Your task :: Hunt through the lines below for the string "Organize" and copy each one that has it.

Dataset excerpts:
--- START ---

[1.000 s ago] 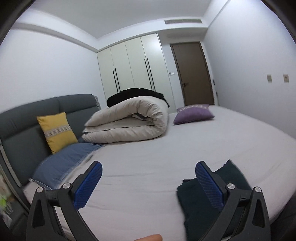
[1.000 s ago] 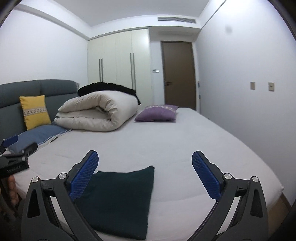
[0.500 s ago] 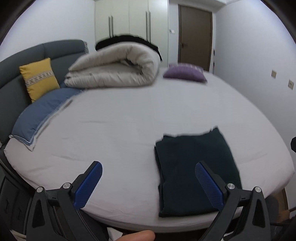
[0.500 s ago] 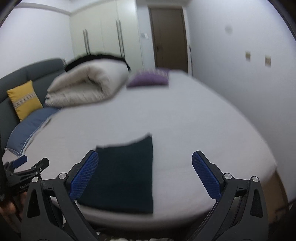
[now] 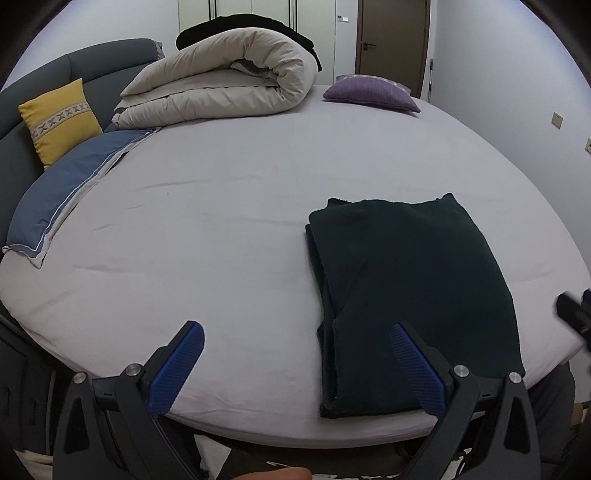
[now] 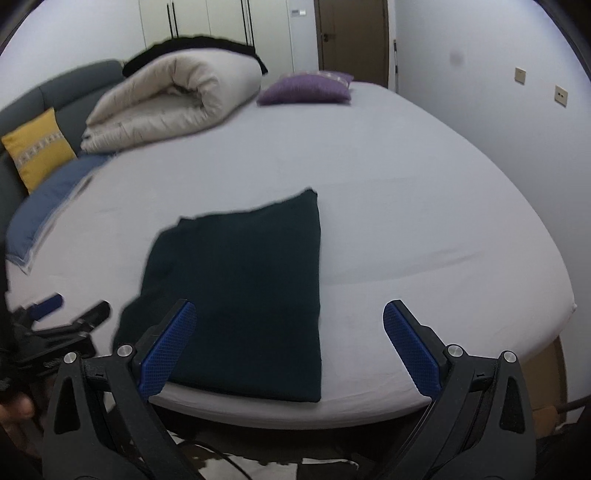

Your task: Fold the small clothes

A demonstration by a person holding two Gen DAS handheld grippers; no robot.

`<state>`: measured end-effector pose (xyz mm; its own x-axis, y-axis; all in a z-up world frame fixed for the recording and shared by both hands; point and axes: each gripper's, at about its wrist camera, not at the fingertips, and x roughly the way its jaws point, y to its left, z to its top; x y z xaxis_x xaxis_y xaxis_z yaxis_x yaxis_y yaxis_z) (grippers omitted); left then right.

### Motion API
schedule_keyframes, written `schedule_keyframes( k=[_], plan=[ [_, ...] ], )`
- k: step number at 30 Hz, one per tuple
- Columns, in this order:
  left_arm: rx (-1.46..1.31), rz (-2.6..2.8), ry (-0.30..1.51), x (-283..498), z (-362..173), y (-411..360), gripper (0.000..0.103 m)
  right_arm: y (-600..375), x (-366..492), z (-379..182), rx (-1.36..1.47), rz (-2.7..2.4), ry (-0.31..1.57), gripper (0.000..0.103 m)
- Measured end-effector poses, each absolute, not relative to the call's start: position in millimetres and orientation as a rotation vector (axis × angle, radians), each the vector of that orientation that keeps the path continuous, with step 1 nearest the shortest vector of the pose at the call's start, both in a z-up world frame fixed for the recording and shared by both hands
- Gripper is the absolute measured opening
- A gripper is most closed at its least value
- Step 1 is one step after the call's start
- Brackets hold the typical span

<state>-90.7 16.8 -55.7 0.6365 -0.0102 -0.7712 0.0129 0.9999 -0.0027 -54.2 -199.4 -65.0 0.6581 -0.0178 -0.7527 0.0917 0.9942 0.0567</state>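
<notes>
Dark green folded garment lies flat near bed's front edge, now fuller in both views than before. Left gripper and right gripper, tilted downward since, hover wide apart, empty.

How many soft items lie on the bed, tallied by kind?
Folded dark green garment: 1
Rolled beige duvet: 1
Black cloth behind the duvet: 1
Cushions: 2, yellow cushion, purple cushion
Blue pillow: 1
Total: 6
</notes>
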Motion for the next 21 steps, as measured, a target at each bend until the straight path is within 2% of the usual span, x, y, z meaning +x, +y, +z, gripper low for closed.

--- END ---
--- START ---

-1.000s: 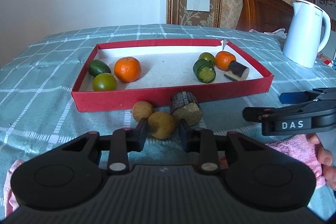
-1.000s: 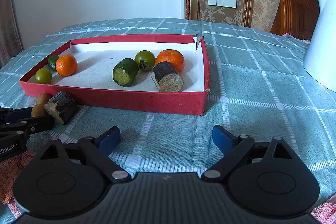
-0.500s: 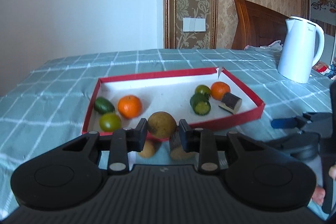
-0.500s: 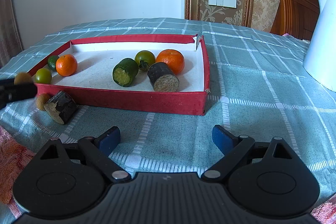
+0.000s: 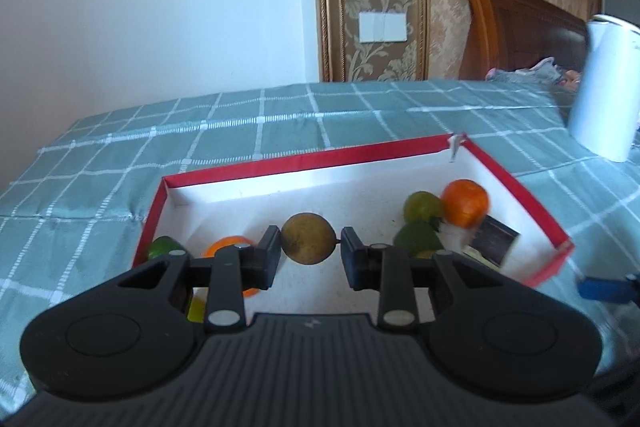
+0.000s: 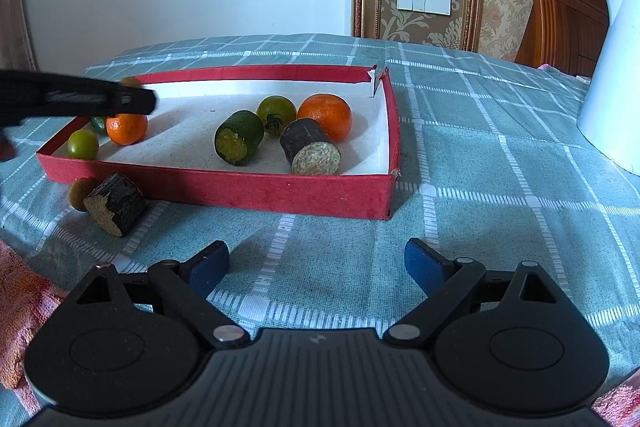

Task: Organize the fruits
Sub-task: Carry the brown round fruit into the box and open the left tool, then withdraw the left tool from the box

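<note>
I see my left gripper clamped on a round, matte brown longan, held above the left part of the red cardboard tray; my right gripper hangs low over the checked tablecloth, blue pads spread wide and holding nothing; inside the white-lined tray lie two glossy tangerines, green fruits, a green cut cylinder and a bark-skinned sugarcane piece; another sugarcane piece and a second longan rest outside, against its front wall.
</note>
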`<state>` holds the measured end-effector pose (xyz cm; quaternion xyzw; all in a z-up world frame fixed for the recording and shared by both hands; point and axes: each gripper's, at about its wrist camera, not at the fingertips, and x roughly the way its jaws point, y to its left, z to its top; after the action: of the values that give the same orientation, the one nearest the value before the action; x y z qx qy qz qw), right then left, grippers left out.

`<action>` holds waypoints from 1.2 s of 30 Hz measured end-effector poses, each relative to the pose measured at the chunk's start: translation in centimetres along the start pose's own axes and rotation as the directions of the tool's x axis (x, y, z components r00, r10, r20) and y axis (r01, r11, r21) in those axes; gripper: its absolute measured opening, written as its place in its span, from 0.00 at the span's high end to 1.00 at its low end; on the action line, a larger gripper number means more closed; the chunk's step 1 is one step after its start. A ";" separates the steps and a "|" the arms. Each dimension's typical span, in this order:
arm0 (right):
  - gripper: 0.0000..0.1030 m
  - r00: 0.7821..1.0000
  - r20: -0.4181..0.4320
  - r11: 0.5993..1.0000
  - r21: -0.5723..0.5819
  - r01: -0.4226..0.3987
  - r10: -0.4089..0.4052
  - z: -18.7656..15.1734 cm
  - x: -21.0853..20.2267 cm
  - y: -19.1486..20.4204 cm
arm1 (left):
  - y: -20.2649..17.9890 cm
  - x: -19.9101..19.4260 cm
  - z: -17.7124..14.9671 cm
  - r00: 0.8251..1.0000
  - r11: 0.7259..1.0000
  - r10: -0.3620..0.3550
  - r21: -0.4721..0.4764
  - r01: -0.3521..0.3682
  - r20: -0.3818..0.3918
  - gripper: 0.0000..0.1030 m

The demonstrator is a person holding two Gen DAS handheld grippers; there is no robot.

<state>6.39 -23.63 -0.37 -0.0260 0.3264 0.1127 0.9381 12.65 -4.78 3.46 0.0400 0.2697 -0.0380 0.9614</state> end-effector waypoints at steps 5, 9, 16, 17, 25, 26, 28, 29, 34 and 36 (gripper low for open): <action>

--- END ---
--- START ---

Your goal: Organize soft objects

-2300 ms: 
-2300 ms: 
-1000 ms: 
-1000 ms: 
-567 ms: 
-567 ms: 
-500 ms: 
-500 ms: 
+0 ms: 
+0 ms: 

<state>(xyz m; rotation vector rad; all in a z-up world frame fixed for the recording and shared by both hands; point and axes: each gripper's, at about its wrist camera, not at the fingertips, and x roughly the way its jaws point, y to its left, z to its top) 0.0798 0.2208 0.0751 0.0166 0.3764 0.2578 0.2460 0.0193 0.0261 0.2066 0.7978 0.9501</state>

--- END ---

Reply to the task ::
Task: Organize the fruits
Your goal: Organize soft objects

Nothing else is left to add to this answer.